J.D. challenged the search policy. A district court upheld the search even though it was conducted without "individualized suspicion" of wrongdoing as the Supreme Court had required in the 1985 T.L.O. case. But the US Court of Appeals for the Eighth Circuit disagreed. It ruled that by conducting a random suspicionless search, the school had unreasonably invaded students' legitimate expectations of privacy (which, though limited, do exist), and therefore violated their Fourth Amendment rights.

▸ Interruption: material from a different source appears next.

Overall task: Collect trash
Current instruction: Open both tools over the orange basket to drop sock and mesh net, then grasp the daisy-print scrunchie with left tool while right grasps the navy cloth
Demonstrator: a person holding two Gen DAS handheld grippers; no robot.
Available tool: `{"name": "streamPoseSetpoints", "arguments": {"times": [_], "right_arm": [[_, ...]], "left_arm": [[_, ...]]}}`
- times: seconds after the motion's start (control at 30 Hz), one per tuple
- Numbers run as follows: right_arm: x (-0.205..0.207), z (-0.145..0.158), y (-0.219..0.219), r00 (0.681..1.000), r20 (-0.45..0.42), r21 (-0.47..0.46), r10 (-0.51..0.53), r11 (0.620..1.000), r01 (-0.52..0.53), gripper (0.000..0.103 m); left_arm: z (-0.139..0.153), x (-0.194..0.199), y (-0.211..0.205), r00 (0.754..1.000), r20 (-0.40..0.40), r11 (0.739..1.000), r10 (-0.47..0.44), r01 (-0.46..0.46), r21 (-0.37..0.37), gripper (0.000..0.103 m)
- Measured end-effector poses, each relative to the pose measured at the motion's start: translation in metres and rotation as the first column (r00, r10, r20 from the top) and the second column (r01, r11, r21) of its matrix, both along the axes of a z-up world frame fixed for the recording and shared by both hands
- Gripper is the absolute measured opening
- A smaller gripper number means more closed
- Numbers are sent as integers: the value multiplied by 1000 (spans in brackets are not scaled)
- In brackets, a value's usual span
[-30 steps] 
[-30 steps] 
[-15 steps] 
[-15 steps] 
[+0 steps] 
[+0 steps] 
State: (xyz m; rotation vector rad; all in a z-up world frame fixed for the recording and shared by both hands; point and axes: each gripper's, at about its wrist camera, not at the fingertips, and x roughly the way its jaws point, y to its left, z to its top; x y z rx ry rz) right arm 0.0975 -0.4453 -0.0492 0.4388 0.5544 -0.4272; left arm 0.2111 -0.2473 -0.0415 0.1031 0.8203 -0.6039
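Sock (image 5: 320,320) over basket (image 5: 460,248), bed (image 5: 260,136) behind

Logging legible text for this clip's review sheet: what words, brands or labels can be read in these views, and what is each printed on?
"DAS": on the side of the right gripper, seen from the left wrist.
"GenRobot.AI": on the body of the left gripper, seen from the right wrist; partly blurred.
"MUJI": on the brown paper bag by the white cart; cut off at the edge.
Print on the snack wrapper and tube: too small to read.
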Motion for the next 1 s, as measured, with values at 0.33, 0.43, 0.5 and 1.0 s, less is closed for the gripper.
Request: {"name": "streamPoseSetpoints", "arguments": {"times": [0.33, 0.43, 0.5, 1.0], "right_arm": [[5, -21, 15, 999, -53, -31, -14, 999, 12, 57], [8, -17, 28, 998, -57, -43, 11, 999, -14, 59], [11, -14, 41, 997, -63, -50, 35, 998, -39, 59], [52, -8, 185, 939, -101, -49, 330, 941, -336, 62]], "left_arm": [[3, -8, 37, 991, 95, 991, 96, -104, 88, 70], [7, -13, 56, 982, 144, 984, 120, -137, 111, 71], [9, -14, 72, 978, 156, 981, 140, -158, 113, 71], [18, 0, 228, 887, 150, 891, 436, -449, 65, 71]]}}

(The US Court of Appeals for the Eighth Circuit has jurisdiction over Iowa, Minnesota, Missouri, Nebraska, North Dakota, and South Dakota as well as Arkansas.)
FREEDOM OF EXPRESSION
After students began wearing the plain black quarter-inch wide armbands in early October 2006, school officials announced that anyone who did so would be suspended from school for three days. Twenty students received suspensions, and more than ten others were disciplined in other ways. Some students were sent to the library where two uniformed and armed police officers and a sheriff's deputy "appeared to be in charge," according to a student affidavit. The ACLU went to federal court on behalf of three students. After the federal judge issued a preliminary order blocking the school district from punishing students who wear the black armbands to school, school officials and students agreed that the bands would be worn but only on wrists. Other students had not been punished when they wore black wristbands bearing the words "Watson Chapel" which were sold by the school.